M. Abduh dalam beberapa karyanya telah menekankan kesatuan tema-tema Alquran. Namun gagasannya tersebut baru diwujudkan oleh murid-muridnya seperti M. Abdullah Diraz (bukan Darraz) dan Mahmud Syaltout. Pendekatan hermeneutik Barat yang diadopsi al-Khuli dalam ittijah adaby nya sebenarnya juga menitik beratkan pemahaman kesatuan teks-teks kitab suci. Al-Khuli misalnya menyatakan, “Yang ideal adalah menafsirkan Alquran secara tematis, tidak menurut urutan mushaf.”
Sejauh ini, penulis masih belum melihat pagar-pagar metodologis yang kuat dalam pengembangan metode ini, khususnya yang dikembangkan Quraish Shihab di IAIN. Sehingga kritik yang sering dilontarkan kepada metode klasik seperti, ‘tingginya subyektifitas penafsir’, ‘penafsiran yang ‘mengikat” generasi berikut’, ‘sebagai justifikasi pendapat mufasir’ juga akan dialaminya.
Quraish memberikan ilustrasi metode maudhi’iy (tahlily) sebagai penyajian makanan dalam bentuk hidangan prasmanan, sedangkan metode maudhu’iy (tematis) diilustrasikan seperti menyodorkan kepada para tamu sebuah kotak makanan. Yang ingin cepat tentu akan memilih kotak ketimbang harus memilih makanan di meja prasmanan. Banyak persoalan umat sekarang menuntut penyelesaian cepat. Maka maudhu’iy tentu lebih tepat. Tetapi yang perlu diingat, kotak-kotak makanan itu tentunya dibuat sesuai dengan dana yang tersedia dan kemampuan kateringnya. Yang membaca karya-karya tematis Quraish dan Dawam Raharjo dalam Ensiklopedi Alquran nya akan dapat merasakan kualitas ‘katering’ masing-masing.

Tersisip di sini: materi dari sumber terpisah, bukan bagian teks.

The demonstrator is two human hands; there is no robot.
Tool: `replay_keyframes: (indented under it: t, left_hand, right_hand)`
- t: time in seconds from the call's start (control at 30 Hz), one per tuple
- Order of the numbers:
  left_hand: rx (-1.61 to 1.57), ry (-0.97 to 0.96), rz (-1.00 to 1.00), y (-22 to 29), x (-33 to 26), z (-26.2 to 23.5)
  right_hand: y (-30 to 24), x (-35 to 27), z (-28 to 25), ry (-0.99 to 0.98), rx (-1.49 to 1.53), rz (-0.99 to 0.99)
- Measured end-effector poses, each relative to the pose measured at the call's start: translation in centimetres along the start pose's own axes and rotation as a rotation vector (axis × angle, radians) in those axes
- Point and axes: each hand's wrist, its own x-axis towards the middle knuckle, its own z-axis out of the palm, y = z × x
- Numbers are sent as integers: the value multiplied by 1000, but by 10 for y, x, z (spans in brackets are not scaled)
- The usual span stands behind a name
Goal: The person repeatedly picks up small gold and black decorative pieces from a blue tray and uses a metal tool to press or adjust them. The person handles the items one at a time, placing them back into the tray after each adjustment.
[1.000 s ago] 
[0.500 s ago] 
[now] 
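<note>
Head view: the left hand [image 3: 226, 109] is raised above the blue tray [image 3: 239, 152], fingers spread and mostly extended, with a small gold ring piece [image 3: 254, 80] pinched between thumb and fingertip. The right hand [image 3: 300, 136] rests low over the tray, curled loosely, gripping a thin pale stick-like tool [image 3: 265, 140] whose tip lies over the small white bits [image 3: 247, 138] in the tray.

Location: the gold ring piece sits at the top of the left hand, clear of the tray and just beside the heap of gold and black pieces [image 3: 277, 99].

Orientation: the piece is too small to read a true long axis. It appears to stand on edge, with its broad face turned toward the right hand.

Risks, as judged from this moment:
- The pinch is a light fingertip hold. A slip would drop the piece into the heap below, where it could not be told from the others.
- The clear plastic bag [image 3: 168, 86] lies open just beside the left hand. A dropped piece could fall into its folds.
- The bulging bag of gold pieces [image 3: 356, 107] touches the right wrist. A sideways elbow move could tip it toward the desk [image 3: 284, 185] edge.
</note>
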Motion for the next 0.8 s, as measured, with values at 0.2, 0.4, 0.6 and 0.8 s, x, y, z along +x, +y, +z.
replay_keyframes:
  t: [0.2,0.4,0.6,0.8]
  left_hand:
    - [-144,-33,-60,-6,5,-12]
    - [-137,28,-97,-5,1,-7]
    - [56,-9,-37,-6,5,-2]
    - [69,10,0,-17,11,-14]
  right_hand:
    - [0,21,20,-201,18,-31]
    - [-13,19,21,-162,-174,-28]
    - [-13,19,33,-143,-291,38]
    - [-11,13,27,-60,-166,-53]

Bentuk lain dari metode penyajian tafsir modern adalah artikel-artikel tafsir yang sering ditemukan dalam kolom-kolom harian. Di tahun 1959, Abdurahman al-Banna, saudara kandung Hasan al-Banna, misalnya, banyak menulis dalam harian umum Kairo, al-Jumhuriyya. Dalam artikel ringkas ini ia menawarkan suatu penafsiran terhadap surah al-Hujurat, di mana Alquran bicara tentang perselisihan dalam masyarakat muslim. Masing-masing ayat dalam surah ini dibahas olehnya dalam lebih dari satu artikel. Hal serupa juga sering dijumpai dalam jurnal al-Manar pimpinan Rasyid Ridha dan Risalat al-Islam pimpinan Syaltout yang mencurahkan pada persatuan umat islam (Al-Taqrib Bayn al-Madzahib).
Metode ini oleh Sayyed Mursy, dosen penulis di Al-Azhar, disebut dengan maudhu’iy muthlak (tidak terikat), sedangkan yang terdahulu disebut maudhu’iy muqayyad (terikat). Agaknya ketiga metode inilah yang banyak digunakan dalam menyajikan pesan-pesan Alquran oleh para mufasir modern. Wallahua`lam.